I want to build a gazebo to cover my grilling area like the one in the photo. I'm out there all year long and am tired of being snowed and rained on. I don't have a problem with the framing but I am not sure about the columns. These types of post columns can be found at the major home stores and they say they are rated for 10,000 pounds but wouldn't I need something inside them to create stability. I don't see how (and can't figure out) how they properly secure these columns to the above structure and to the ground. I am in a cold zone so I need cement columns underneath. I have used these before for a porch and you can't even fit a 4"x4" inside. Seems like it could simply fall over. What am I missing here?
Any input appreciated.
Thanks in advance.


----------



## tcleve4911 (Nov 6, 2010)

Good post.
I don't think you're missing anything.
I would be concerned, too.

Soooo here's my thoughts.

Purchase the posts and see if a lally column will fit snugly inside it.
Pour your tubes with the lally sticking out of the ground 3-4'.

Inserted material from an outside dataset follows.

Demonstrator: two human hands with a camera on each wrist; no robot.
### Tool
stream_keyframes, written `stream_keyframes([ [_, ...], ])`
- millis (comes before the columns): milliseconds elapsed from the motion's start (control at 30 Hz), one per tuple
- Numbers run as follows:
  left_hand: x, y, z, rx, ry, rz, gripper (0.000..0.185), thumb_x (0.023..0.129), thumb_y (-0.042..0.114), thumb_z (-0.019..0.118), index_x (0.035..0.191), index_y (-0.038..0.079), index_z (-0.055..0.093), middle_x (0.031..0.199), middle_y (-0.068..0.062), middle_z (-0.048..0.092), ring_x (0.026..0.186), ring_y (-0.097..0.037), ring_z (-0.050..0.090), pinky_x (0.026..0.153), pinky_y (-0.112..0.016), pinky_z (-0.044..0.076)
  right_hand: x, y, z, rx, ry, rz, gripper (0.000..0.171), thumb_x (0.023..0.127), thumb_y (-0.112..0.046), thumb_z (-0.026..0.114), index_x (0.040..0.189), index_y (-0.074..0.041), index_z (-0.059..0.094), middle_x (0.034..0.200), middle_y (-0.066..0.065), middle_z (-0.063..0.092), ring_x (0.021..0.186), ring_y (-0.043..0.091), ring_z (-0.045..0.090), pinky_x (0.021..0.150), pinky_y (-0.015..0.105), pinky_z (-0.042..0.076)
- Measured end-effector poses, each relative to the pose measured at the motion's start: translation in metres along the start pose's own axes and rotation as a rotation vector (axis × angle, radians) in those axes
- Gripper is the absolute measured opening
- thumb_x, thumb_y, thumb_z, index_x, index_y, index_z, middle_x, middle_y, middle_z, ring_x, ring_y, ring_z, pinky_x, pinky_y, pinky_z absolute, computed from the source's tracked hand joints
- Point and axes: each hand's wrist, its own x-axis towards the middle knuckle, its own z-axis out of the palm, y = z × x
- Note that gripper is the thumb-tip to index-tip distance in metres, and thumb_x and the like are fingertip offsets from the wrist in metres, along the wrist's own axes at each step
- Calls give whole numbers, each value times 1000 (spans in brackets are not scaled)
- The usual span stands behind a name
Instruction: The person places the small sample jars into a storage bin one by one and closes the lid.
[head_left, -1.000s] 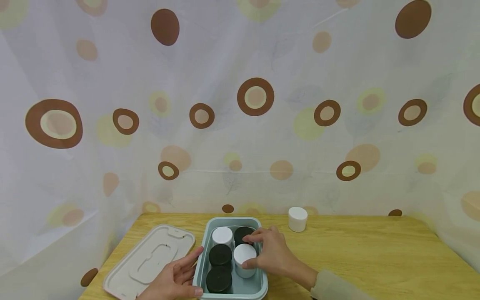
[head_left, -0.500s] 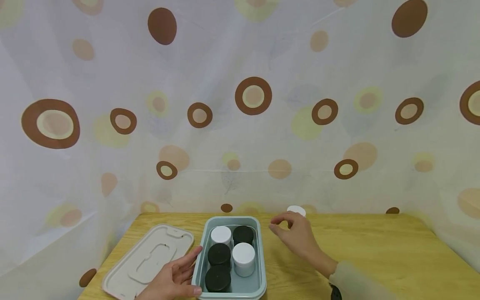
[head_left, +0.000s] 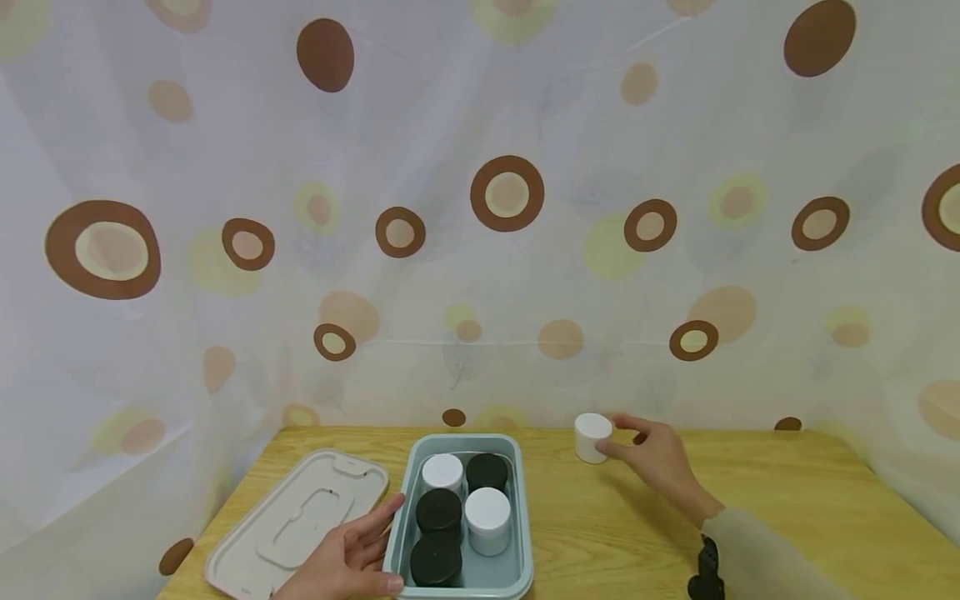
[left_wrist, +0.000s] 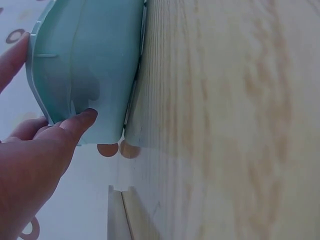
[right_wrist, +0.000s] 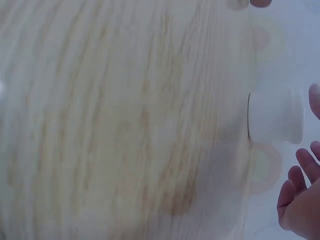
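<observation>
The right hand [head_left: 660,460] has left the box [head_left: 462,579] for the lone white jar [head_left: 592,437], fingers spread beside it, not yet gripping; the left hand [head_left: 348,558] rests open-fingered against the box wall, steadying it.

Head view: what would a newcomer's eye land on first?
The teal bin at the near middle of the wooden table, packed with three black-lidded jars and two white-lidded jars. The left hand rests on its left wall, beside the loose lid. At the far edge, the right hand reaches a lone white jar; whether it grips is unclear.
</observation>
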Motion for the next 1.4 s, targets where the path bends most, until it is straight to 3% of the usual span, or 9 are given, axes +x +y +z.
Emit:
stream_keyframes([
  [133, 0, 0, 0, 15, 8, 5, 96, 97, 4, 74, 167, 0, 9, 171, -22, 15, 154, -38, 30, 112, -41, 45, 5, 2, 2, 12, -51, 15, 69, 91, -31, 85, 145, 4, 60, 142, 25, 62, 94, 29, 53, 67, 34, 45],
  [300, 1, 0, -1, 51, 24, 8, 97, 96, 5, 77, 167, -1, 11, 171, -23, 17, 154, -39, 29, 111, -39, 46, 14, 5, 6, 27, -85, 60, 76, 90, -34, 86, 149, 3, 57, 151, 24, 55, 122, 41, 54, 84, 40, 49],
  [400, 0, 0, -1, 52, 21, 9, 97, 96, 4, 76, 167, -2, 11, 171, -23, 15, 154, -39, 28, 112, -39, 46, 20, 5, 8, 34, -117, 61, 78, 90, -34, 86, 150, 3, 55, 154, 24, 52, 127, 44, 51, 88, 42, 49],
  [667, -2, 2, 0, 29, 28, 2, 97, 96, 6, 77, 167, -1, 12, 171, -22, 17, 154, -39, 29, 111, -38, 46, 31, 6, 10, 38, -163, 52, 78, 90, -28, 87, 150, 8, 52, 150, 29, 54, 116, 37, 52, 80, 37, 48],
  [867, -1, 0, -1, 13, 2, 16, 96, 97, 4, 75, 167, -1, 9, 172, -22, 13, 155, -38, 27, 113, -40, 44, 28, 9, 8, 83, -189, 24, 69, 88, -21, 88, 144, 9, 59, 137, 25, 64, 107, 31, 57, 79, 35, 48],
  [1167, -2, -2, -2, -20, -52, 45, 96, 98, 2, 72, 167, -3, 5, 172, -23, 7, 156, -37, 23, 115, -38, 42, 12, 17, -14, 134, -368, -34, 67, 86, -20, 88, 144, 1, 63, 125, 13, 69, 106, 30, 55, 86, 40, 44],
  [1400, 0, -1, -2, 3, -27, 34, 96, 98, 3, 74, 167, -2, 7, 172, -23, 8, 156, -39, 23, 114, -37, 43, 4, 25, -25, 156, -471, -56, 69, 91, -22, 85, 150, 1, 57, 123, 12, 67, 111, 31, 55, 92, 44, 44],
])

Set your posts down over the lallys and they shouldn't go anywhere.

Never done it to a gazebo, but did it for a Victorian porch rail.


----------



## rtibbs4 (Jul 5, 2008)

Really nice looking banister! Former Mainer here from Boothbay Harbor.

Interesting, I actually did that with a pergola that I built except I used 4x4 pressure treated instead of the lally. The lally and 4x4 will fit in the post about 1/2 way up then they usually taper so you can't go all the way to the top. I have fallen out of love with the pergola and the "wooden" columns. (Too much sun has opened up all the seems. Composite next time.)

Soo, that still leaves the top which again concerns me. The columns usually have a collar that you add to the top and bottom with screws and it just seems to me that putting all that wait of the roof on top of that can be a problem.

I don't see how you would secure the (looks to be in this photo) 4x6 corners to the column securely. 

Thanks for the input. Any other comments appreciated.


----------



## tcleve4911 (Nov 6, 2010)

rtibbs4 said:


> I don't see how you would secure the (looks to be in this photo) 4x6 corners to the column securely.
> 
> Thanks for the input. Any other comments appreciated.


You're not getting rid of me that easy.....

I would work backwards with a finished trim piece that would end up being the soffit of the beams.
Fasten the "soffit" to the tops of the columns, creating your "box"
Now put all your framing members on top of that and fasten the soffit to the framing from underneath.
All your headers should be half/lapped or staggered ends cuts.

Just another idea from a crazy Mainah......:yes:


----------



## rtibbs4 (Jul 5, 2008)

That makes sense.

Another issue is the top collar which is typically composite and other than the area to attach it to the column there isn't much meat to it. I attached a square 2x12 to the ones I used for the pergola. I guess I could do that again. 

What is your opinion on using a PT 4x4 instead of the lally for the inside lower half? Not sure how I would attach the column to a lally.

Here is another one. I just looks like the corners on top of the columns are a bit precarious.


----------



## tcleve4911 (Nov 6, 2010)

I agree.
I think it LOOKS precarious because it looks top-heavy in it's design.
From the pic, you can't tell if the columns are anchored as you and I have discussed.

Another way would be to use multiple columns in the corners.




























........or build the base up with masonry and make your columns shorter...











Just trying to think outside the box with ya :thumbsup:


----------



## rtibbs4 (Jul 5, 2008)

"or build the base up with masonry and make your columns shorter..."

Hmmm. I like that idea. 

I would do six columns if I didn't think it would look like a Greek Colosseum.


----------